» ASSIGNMENT
Where the data below has the string "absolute", return the whole line.

[Records drawn from a dataset]
- - -

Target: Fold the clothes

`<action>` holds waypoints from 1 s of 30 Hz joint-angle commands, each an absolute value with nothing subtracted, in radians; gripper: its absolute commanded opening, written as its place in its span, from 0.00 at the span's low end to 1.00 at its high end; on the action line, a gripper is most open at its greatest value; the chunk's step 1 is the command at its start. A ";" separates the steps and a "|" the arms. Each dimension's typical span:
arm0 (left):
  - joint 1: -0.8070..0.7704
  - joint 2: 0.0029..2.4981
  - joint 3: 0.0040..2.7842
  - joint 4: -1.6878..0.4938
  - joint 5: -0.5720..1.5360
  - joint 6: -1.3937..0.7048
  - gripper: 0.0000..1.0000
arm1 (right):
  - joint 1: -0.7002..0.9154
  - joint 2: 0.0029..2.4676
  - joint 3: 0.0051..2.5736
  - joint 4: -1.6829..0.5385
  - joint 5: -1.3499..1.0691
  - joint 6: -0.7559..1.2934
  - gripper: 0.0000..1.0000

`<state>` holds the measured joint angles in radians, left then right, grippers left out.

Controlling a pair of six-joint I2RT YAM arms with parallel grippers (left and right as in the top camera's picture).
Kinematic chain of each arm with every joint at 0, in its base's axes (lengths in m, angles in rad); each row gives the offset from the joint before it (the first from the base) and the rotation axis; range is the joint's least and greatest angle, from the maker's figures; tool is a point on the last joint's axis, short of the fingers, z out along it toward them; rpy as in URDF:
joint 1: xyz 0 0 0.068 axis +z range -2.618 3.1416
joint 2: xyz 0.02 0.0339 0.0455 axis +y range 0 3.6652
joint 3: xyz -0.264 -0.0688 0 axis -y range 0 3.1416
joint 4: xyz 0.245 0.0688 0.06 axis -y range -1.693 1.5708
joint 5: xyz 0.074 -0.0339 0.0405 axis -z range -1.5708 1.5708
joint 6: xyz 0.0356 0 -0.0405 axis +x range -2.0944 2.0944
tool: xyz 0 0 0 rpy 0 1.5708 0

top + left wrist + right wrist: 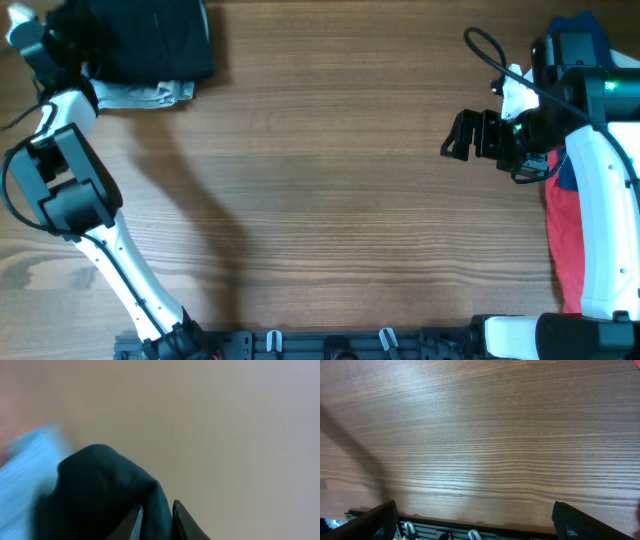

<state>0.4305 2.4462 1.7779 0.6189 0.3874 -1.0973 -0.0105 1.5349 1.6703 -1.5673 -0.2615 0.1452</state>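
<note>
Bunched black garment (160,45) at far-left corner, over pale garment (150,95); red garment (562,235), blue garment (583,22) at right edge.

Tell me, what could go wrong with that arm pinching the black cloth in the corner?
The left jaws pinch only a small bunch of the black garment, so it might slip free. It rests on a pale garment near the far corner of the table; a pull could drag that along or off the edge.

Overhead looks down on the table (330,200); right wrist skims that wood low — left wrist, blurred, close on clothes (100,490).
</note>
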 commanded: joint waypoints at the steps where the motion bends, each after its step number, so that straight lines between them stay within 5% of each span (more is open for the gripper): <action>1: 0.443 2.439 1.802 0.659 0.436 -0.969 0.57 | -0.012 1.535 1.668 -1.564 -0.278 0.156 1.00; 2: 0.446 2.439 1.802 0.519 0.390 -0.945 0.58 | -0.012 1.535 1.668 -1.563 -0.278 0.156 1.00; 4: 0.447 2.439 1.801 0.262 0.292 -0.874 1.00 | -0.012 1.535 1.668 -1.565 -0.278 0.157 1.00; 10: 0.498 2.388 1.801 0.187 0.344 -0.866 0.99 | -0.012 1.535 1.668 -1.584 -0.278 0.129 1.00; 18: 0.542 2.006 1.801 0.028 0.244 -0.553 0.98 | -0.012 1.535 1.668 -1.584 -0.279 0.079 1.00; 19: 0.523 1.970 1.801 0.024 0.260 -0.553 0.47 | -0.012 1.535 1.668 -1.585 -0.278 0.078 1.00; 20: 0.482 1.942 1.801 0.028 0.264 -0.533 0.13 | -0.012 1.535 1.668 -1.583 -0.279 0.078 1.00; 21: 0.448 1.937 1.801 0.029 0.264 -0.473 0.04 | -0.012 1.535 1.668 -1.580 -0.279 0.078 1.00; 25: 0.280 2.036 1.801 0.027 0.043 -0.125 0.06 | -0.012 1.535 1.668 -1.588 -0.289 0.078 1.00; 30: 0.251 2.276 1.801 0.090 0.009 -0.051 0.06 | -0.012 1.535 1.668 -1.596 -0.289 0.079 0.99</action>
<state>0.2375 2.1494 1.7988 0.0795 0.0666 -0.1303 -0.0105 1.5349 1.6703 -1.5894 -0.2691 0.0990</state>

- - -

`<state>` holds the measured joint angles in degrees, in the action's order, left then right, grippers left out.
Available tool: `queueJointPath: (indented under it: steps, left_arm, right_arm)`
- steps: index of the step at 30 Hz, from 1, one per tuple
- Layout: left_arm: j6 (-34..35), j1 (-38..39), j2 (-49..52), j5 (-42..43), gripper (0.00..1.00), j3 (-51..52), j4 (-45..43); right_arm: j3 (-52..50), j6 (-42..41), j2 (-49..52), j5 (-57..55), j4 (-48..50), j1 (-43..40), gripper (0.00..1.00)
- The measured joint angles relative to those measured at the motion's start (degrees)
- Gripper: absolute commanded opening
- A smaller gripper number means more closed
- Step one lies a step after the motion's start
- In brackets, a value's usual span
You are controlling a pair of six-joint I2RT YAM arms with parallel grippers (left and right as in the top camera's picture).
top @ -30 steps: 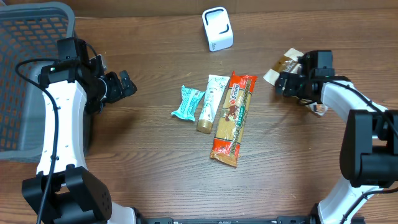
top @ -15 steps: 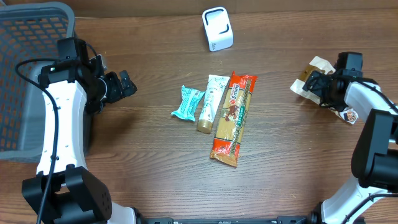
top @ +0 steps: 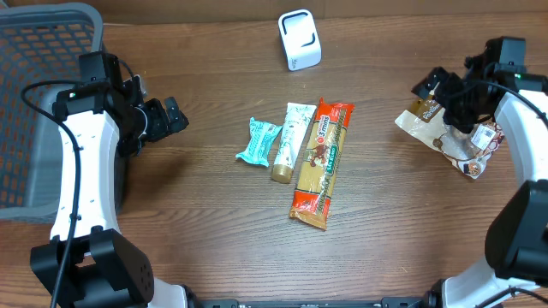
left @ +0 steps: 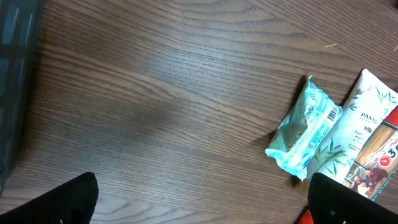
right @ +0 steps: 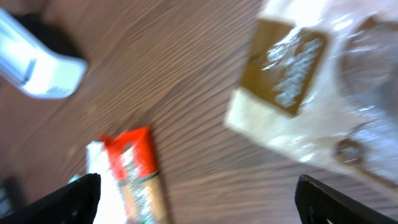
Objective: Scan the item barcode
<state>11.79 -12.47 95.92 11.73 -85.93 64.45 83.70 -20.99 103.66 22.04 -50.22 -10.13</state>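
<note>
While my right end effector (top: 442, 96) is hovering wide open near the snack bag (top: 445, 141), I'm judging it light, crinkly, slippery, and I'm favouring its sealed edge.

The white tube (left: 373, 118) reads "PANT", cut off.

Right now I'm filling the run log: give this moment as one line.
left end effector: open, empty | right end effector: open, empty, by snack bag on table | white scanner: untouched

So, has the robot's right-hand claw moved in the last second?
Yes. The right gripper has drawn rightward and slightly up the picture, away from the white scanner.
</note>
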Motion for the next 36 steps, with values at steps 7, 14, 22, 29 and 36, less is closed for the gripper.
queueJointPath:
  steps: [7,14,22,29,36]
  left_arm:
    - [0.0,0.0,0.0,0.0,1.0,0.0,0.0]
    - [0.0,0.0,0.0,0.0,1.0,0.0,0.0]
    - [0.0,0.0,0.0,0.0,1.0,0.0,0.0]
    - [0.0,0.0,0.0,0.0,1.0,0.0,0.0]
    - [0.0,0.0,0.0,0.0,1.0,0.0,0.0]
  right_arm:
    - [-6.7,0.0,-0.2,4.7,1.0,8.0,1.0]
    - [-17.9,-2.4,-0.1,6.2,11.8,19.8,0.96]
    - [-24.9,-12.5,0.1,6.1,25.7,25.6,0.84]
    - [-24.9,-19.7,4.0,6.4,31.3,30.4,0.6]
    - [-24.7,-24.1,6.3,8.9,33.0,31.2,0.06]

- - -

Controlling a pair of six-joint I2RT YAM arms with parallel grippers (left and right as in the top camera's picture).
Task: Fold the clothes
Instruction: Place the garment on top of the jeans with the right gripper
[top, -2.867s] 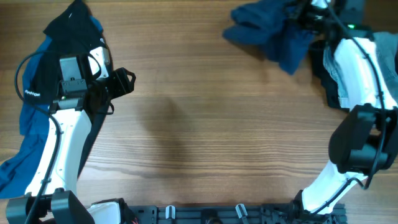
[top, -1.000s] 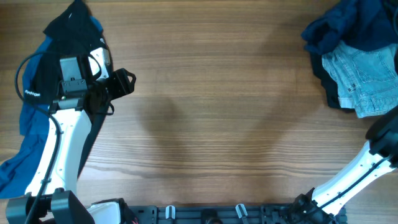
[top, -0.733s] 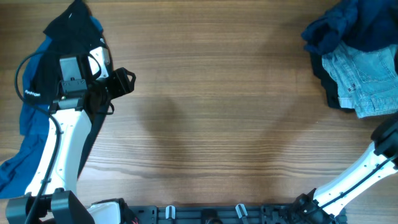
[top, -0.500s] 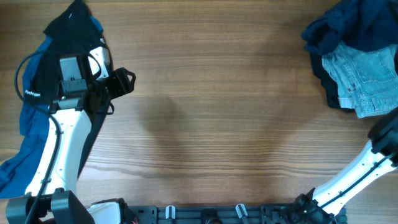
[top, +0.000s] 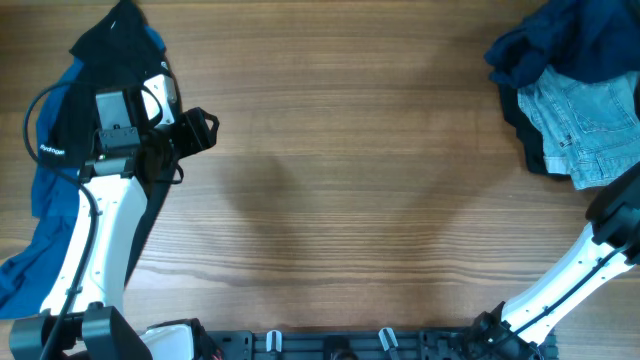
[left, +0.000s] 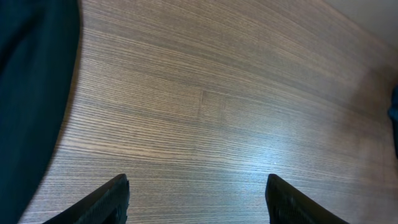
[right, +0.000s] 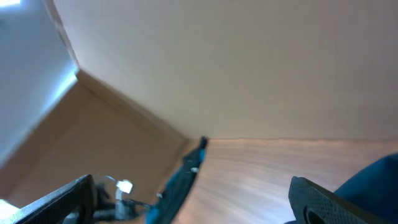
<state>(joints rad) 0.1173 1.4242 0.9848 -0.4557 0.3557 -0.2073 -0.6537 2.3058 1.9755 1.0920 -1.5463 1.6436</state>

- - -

» WRITTEN REPLY
`<action>` holds waypoints from 1 s of 30 Hz joint-angle commands, each an absolute value with nothing subtracted, in radians; gripper: its absolute commanded opening, written as its place in its span, from 0.00 at the span's low end to 1.00 at its high end; on the action line, a gripper is most open at its greatest value; the chunk's step 1 is the command at its start. A ";" separates the steps and a "|" the arms. Each dimension's typical span:
- Gripper: absolute commanded opening

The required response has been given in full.